WHAT TO DO: Your answer should consist of the lines in the following data that contain "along".

AVAILABLE DATA:
⁂

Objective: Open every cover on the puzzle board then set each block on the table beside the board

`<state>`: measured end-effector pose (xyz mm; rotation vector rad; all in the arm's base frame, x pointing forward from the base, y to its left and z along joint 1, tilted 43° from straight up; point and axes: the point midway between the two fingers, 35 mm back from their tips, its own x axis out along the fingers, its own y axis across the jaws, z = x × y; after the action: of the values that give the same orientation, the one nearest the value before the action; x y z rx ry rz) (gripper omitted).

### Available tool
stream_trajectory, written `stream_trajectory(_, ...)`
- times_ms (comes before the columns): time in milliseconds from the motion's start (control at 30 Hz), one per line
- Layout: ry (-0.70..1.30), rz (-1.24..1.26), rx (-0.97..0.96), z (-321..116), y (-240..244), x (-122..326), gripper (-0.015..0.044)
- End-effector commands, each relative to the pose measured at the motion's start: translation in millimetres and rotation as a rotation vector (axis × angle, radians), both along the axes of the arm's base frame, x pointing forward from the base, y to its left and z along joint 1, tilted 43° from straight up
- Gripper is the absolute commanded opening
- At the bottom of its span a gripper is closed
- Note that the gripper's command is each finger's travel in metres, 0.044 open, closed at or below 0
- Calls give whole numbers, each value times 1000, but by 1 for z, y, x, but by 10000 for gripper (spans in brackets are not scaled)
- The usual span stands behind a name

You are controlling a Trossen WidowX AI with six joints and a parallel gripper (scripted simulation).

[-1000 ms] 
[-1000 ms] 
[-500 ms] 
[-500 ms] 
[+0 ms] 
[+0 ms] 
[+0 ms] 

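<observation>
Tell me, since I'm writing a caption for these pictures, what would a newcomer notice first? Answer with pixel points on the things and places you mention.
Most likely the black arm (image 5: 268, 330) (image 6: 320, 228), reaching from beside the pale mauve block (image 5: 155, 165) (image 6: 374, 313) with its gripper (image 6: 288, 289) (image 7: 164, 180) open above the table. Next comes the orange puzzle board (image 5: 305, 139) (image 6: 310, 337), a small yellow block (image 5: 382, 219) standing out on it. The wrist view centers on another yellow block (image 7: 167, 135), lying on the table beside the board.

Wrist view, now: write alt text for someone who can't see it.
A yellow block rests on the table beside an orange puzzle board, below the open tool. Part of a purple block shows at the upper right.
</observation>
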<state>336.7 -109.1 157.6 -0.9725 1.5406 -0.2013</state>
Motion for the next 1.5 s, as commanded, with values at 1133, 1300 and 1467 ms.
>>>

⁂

COMPLETED EXERCISE:
`<state>`: measured end-effector pose (xyz mm; rotation vector rad; all in the arm's base frame, x pointing forward from the base, y to its left and z along joint 1, tilted 43° from straight up; point and axes: the point midway between the two fingers, 35 mm back from their tips, its own x axis out along the fingers, its own y axis across the jaws, z = x × y; after the action: of the values that give the same orientation, the one nearest the value before the action; x y z rx ry rz) (gripper omitted).
- End-effector commands, each relative to the pose measured at the motion's start: translation in millimetres and rotation as a rotation vector (axis × angle, radians), both along the axes of the arm's base frame, x pointing forward from the base, y to its left and z along joint 1, tilted 43° from straight up

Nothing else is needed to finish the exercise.